"""

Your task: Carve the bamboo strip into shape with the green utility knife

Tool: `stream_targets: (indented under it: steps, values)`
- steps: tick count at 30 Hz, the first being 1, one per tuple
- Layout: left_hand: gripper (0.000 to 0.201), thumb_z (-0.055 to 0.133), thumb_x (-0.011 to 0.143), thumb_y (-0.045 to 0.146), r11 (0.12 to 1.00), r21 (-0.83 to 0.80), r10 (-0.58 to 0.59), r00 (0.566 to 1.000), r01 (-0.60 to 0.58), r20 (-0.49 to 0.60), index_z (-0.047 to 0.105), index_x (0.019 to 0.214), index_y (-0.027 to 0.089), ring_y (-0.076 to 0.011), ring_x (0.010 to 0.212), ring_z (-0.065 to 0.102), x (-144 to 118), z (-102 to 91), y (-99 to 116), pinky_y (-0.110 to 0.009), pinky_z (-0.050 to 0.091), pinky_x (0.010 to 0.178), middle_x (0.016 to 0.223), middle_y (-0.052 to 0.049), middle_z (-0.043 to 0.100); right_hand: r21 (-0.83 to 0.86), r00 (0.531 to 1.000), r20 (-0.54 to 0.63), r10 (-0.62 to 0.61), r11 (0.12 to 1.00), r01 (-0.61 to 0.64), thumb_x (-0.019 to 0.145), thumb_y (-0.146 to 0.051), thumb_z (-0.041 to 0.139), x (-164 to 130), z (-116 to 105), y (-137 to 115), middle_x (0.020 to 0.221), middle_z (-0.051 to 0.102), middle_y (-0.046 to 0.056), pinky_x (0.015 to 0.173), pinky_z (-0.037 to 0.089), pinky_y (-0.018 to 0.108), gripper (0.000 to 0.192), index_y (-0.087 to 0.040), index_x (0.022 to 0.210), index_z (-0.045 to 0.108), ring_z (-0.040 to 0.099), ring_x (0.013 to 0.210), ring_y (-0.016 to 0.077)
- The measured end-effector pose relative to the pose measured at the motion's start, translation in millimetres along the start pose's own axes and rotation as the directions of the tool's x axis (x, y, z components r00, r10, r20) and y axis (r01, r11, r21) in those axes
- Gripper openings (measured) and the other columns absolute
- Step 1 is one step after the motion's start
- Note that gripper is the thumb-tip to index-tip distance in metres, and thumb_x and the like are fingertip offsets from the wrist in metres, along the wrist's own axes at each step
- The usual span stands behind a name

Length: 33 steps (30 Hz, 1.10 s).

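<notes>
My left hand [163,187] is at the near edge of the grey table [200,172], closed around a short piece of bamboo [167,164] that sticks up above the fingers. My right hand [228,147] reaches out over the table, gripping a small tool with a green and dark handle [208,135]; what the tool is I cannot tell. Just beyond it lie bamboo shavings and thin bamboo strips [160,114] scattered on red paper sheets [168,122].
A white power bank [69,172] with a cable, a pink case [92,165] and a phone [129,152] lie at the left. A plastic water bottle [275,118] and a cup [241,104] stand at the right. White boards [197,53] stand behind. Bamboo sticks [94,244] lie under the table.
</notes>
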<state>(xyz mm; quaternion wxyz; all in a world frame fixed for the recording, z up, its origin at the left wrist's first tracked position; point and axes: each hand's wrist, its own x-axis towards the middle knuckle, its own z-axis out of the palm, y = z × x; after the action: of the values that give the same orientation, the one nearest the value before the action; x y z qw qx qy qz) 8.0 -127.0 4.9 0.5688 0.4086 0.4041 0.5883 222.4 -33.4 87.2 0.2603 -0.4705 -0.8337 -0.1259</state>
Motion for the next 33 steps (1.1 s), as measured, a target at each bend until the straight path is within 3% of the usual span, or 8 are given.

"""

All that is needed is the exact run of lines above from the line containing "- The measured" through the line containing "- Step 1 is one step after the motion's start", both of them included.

- The measured end-effector pose relative to the pose measured at the motion's start, translation in millimetres along the start pose's own axes and rotation as the directions of the tool's x axis (x, y, z components r00, r10, r20) and y axis (r01, r11, r21) in those axes
- Gripper openings (measured) and the other columns absolute
- Step 1 is one step after the motion's start

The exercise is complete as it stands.